The trolling motor also includes a linear actuation arrangement
mounted between the base plate, the motor mount, and the steering
module for rotating the motor mount, steering module, trim module,
and motor shaft assembly simultaneously about the first axis.
In another aspect, the invention provides a trolling motor that
provides a reduction of parts but a retention of the functionality
of contemporary automated stow/deploy and trim adjustment systems.

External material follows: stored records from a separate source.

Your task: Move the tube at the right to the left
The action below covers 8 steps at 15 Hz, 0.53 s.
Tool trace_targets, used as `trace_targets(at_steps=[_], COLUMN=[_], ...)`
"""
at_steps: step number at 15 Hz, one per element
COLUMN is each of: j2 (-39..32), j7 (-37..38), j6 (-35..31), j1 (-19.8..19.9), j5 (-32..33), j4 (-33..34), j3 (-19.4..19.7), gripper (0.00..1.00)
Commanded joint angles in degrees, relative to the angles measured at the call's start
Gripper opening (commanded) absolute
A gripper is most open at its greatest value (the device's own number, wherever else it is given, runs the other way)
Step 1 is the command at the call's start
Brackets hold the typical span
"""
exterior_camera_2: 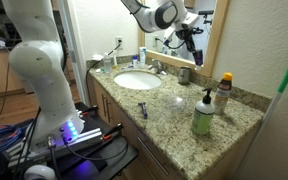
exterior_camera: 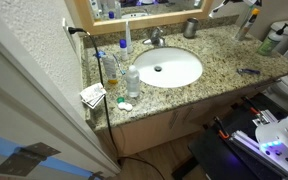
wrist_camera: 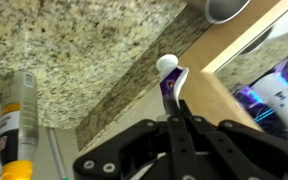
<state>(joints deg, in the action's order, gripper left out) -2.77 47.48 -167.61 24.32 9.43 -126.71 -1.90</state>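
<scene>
Black Robotiq gripper (wrist_camera: 176, 100) clamped on purple plastic tube with white round cap (wrist_camera: 169, 74), held above speckled granite counter (wrist_camera: 74, 45); 1 yellowish cylindrical bottle (wrist_camera: 20, 110) well apart.

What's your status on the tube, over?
Gripper shut on purple white-capped tube. Tube held high above granite counter. Metal cup and faucet stand along back edge towards sink.
</scene>
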Motion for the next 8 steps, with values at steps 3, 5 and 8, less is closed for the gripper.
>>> trace_targets(at_steps=[3, 5, 8], j2=[9.0, 13.3, 15.2], j7=[-12.9, -16.2, -22.5], j6=[7.8, 12.2, 14.4], j1=[-2.8, -8.9, -13.8], j5=[-14.3, -17.5, -22.8], j4=[-2.5, -2.8, -3.2], j3=[-4.7, -0.7, 0.7], gripper=[0.03, 0.03, 0.01])
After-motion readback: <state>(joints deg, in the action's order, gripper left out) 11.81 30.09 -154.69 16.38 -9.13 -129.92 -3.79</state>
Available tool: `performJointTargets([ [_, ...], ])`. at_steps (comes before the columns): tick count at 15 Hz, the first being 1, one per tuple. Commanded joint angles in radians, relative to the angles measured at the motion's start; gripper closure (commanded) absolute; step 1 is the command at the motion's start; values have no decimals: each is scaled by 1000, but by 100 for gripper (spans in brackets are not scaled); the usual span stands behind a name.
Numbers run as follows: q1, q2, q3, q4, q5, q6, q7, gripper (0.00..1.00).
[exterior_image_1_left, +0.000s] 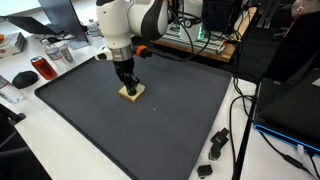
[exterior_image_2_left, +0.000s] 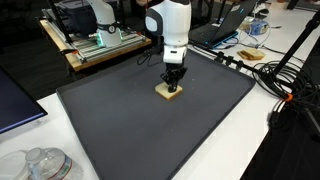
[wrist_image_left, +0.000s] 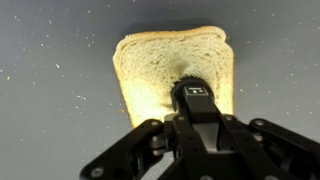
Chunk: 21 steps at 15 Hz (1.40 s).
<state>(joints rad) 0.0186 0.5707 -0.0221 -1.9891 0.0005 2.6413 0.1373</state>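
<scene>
A slice of white bread (wrist_image_left: 160, 62) lies flat on the dark grey mat (exterior_image_1_left: 160, 130); both exterior views show it near the middle of the mat's far half (exterior_image_1_left: 133, 94) (exterior_image_2_left: 169, 93). My gripper (wrist_image_left: 195, 90) points straight down over it with both fingers pressed together, shut. In the wrist view the joined fingertips rest on the right part of the slice, where the crumb looks slightly dented. Nothing shows between the fingers. The gripper (exterior_image_1_left: 127, 84) (exterior_image_2_left: 172, 83) hides part of the slice from above.
Off the mat stand a red object (exterior_image_1_left: 43, 68), a black mouse (exterior_image_1_left: 22, 78) and a glass jar (exterior_image_1_left: 60, 52). Black clamps (exterior_image_1_left: 215, 145) and a laptop (exterior_image_1_left: 290, 110) sit at one side. A glass lid (exterior_image_2_left: 45, 165), a wooden bench (exterior_image_2_left: 100, 45) and cables (exterior_image_2_left: 290, 80) ring the mat.
</scene>
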Motion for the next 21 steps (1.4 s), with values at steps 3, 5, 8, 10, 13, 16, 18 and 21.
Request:
performJointTargets([
  [3,161,98,-127,20,-141,48,177,95],
  [5,203,96,-156,20,-189,37,223,95],
  [8,193,102,-139,30,-183,19,204,95],
  [10,162,107,-112,35,-153,12,168,95],
  [13,92,122,-55,52,-96,-3,91,95],
  [16,31,142,-17,78,-45,-24,28,95],
  [18,8,151,-5,93,-17,-40,5,95],
  [21,18,153,-16,105,-20,-59,21,95],
])
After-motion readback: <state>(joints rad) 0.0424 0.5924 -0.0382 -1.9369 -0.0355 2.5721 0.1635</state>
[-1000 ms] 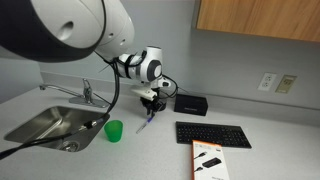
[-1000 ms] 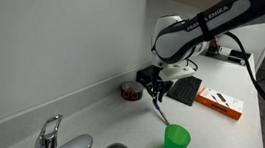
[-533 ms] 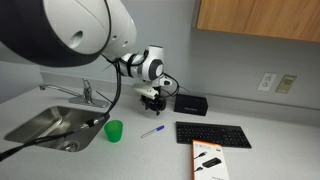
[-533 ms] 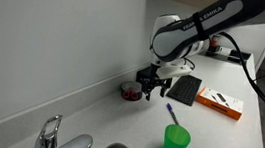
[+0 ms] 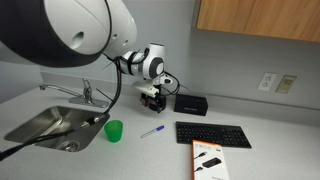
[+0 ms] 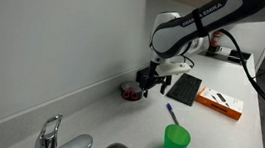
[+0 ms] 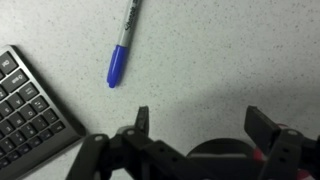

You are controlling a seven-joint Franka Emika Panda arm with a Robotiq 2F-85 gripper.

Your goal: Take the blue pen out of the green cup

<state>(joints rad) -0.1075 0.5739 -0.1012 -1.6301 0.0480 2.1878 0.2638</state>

The trolling motor includes a base assembly with a steering module
mounted to the base assembly. The steering module includes an
internal drive arrangement for providing an output torque. The
steering module also includes a trim module rotatably mounted to an
upper portion of the steering module in response to the output
torque. A motor shaft assembly including a motor shaft, a head unit
attached to an upper end of the motor shaft, and a motor power unit
attached to a lower end of the motor shaft is also provided. The
motor shaft extends through the base assembly, steering module, and
trim module. A slip ring assembly is positioned between steering
module and the trim module. Electrical power is transmitted from an
internal control module of the steering module through the slip
ring assembly and to the trim module to provide electrical power to
the slip ring assembly.
In certain embodiments, the linear actuation arrangement includes a
damper and a linear actuator mounted on opposed sides of the base
plate. The linear actuator includes an end effector which is
coupled to a coupling arrangement formed between the base plate and
the motor mount. The coupling arrangement includes a first link
rotatably mounted to the base plate and rotable about the first
axis, and a second link which is a rigid extension of the motor
mount. A locking member selectively couples the first link to the
second link such that in a locked configuration the second link
cannot rotate about the first axis relative to the first link, and
in an unlocked configuration, the second link is free for rotation
about the first axis relative to the first link.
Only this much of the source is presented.